<<<<

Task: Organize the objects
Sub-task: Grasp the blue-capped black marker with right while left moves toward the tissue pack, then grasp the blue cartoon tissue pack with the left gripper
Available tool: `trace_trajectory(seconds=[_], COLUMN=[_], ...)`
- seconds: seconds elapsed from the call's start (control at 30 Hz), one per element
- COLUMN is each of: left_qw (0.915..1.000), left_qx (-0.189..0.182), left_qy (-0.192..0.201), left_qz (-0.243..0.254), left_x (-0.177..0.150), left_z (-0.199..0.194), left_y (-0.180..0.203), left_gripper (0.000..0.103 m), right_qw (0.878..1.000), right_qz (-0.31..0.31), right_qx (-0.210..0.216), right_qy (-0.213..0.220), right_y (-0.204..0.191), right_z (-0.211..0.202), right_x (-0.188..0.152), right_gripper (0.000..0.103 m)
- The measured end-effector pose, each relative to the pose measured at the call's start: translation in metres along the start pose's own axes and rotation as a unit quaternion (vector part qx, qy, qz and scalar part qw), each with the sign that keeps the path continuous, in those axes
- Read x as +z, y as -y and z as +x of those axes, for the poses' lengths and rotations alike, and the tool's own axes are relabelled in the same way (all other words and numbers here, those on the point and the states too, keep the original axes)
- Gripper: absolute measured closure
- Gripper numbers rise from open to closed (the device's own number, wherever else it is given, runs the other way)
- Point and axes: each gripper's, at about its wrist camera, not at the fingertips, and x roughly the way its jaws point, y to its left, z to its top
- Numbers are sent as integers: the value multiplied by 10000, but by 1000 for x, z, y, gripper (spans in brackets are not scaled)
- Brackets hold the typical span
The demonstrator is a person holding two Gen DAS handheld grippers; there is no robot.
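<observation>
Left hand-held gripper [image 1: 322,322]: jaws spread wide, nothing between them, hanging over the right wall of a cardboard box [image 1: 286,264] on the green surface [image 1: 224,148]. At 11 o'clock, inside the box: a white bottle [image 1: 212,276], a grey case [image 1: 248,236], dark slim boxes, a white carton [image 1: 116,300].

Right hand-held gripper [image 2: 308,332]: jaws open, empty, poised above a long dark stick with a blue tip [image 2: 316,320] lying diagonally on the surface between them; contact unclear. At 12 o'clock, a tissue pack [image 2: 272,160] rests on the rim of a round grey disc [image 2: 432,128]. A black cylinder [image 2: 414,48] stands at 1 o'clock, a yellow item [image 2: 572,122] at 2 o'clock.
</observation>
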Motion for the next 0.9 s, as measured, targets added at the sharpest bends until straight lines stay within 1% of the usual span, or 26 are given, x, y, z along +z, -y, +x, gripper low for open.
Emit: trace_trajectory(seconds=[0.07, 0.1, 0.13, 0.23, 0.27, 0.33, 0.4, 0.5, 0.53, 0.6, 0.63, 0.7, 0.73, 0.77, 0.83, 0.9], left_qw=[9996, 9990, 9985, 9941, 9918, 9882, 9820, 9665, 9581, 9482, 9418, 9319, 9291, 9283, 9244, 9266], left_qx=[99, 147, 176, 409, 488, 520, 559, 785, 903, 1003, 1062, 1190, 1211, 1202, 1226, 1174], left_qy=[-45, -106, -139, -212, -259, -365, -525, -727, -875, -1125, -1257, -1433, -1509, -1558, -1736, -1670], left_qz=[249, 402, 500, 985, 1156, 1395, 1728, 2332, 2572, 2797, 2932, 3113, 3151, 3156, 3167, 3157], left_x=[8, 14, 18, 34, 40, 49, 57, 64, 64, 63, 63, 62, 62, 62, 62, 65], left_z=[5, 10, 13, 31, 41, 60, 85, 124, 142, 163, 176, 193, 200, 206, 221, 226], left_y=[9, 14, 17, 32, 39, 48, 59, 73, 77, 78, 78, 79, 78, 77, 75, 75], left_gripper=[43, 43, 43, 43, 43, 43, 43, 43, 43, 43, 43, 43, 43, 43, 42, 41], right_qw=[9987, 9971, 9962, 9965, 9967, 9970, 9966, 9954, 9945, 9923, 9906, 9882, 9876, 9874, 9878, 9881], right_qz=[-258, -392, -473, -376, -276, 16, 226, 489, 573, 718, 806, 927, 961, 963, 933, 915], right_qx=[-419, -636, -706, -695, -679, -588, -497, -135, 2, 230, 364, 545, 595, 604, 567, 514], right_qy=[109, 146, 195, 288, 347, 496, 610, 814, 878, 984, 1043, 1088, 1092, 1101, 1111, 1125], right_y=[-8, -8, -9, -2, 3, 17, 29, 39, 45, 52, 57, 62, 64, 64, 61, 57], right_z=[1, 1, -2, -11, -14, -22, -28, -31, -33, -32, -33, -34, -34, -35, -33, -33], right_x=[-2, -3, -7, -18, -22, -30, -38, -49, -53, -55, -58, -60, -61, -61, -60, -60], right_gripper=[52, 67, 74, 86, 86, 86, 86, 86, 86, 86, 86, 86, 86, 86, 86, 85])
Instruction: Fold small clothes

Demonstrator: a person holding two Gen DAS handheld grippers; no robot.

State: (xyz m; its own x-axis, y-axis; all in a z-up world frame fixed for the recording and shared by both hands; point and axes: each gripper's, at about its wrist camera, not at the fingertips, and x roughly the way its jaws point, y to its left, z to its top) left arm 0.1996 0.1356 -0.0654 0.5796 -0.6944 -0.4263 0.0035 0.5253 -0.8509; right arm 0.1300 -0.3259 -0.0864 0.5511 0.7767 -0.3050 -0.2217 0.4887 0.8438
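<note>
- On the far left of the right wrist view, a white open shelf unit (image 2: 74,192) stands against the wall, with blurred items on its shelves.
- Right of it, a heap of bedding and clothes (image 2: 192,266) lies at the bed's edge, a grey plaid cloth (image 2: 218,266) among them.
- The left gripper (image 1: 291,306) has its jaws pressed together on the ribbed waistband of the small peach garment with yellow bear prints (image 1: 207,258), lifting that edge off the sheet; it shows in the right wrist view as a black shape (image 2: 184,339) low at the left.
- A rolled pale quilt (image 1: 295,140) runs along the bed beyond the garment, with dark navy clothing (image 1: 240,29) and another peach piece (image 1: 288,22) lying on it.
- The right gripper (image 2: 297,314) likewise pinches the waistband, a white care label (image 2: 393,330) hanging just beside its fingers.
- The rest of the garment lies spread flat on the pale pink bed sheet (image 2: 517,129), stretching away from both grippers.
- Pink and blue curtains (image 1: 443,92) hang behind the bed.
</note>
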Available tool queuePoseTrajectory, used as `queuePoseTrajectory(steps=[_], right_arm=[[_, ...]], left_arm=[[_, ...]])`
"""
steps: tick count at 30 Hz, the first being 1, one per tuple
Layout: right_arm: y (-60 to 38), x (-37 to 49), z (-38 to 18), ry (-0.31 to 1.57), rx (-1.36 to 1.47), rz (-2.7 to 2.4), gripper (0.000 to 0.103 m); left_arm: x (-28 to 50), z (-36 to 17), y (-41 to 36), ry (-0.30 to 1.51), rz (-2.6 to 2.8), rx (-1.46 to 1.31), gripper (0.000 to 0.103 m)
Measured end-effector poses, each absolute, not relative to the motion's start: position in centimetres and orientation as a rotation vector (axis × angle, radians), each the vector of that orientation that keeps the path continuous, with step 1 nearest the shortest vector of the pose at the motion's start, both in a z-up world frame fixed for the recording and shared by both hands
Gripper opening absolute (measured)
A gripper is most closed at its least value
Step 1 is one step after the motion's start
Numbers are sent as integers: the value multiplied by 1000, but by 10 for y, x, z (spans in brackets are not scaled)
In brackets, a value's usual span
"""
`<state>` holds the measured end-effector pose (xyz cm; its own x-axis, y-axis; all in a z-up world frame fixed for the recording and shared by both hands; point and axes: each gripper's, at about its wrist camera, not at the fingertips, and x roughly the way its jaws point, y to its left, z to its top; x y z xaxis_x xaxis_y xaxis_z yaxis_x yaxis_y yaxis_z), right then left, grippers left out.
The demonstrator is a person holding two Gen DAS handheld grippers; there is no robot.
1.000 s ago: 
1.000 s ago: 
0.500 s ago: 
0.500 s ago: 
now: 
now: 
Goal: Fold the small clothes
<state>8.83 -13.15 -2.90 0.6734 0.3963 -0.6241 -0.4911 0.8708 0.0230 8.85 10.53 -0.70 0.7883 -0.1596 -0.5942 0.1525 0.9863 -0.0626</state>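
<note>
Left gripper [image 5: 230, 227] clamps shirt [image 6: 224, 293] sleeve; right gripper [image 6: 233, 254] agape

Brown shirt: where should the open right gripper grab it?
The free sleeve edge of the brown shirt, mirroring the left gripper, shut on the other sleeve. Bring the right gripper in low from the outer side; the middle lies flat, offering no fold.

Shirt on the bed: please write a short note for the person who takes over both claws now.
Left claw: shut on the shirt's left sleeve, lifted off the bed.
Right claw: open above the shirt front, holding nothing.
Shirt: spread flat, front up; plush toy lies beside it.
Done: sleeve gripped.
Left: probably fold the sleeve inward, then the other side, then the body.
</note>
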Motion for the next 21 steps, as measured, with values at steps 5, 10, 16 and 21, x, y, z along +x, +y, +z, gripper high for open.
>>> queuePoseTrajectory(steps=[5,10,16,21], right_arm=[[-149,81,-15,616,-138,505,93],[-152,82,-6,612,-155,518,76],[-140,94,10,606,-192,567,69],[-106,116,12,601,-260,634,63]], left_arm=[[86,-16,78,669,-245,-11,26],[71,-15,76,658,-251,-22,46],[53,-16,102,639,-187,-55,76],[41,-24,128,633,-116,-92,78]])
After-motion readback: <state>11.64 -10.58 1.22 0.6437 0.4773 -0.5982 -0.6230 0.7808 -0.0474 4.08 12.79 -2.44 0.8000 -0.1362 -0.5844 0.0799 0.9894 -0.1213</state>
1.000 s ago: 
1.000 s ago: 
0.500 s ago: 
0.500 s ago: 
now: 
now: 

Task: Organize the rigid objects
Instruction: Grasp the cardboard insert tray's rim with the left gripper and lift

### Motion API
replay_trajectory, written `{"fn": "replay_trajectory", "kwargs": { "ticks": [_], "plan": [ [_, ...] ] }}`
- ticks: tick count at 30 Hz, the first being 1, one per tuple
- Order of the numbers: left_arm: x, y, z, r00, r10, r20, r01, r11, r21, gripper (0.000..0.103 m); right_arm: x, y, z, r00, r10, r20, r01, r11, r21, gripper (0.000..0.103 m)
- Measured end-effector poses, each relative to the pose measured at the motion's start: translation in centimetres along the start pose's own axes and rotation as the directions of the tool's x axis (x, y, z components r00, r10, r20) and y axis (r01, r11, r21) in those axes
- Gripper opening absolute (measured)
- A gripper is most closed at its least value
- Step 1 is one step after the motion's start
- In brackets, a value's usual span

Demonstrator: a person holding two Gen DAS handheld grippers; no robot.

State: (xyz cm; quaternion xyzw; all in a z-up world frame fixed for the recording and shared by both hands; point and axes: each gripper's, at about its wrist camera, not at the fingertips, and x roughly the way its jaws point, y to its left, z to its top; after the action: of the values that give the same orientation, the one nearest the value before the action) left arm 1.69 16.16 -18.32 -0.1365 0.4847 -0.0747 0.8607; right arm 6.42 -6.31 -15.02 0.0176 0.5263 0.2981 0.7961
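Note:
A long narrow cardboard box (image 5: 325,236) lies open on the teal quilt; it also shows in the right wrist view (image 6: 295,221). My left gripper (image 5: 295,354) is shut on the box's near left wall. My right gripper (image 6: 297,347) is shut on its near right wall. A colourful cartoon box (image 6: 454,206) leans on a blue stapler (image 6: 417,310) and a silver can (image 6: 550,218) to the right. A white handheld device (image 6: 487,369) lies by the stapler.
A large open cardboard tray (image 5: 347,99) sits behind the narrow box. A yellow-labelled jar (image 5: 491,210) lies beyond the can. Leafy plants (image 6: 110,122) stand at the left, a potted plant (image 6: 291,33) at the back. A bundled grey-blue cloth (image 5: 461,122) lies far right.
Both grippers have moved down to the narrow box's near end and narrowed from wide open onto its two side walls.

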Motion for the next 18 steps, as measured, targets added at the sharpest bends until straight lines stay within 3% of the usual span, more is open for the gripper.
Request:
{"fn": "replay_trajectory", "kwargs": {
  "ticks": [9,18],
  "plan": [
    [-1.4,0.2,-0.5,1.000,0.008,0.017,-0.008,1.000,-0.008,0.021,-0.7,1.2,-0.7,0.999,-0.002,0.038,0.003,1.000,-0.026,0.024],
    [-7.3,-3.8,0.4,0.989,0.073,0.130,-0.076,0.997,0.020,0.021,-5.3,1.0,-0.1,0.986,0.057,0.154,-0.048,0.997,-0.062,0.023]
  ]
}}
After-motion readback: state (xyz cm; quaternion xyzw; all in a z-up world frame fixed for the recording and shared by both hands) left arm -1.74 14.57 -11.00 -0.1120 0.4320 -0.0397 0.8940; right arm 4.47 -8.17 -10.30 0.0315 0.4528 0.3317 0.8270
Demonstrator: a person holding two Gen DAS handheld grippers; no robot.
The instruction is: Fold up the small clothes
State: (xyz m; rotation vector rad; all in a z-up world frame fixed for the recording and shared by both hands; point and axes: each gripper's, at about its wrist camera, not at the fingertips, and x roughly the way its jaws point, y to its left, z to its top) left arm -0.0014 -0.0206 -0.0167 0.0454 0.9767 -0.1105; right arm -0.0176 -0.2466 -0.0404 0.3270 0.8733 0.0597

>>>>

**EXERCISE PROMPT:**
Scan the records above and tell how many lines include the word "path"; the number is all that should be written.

**WRITTEN ANSWER:**
2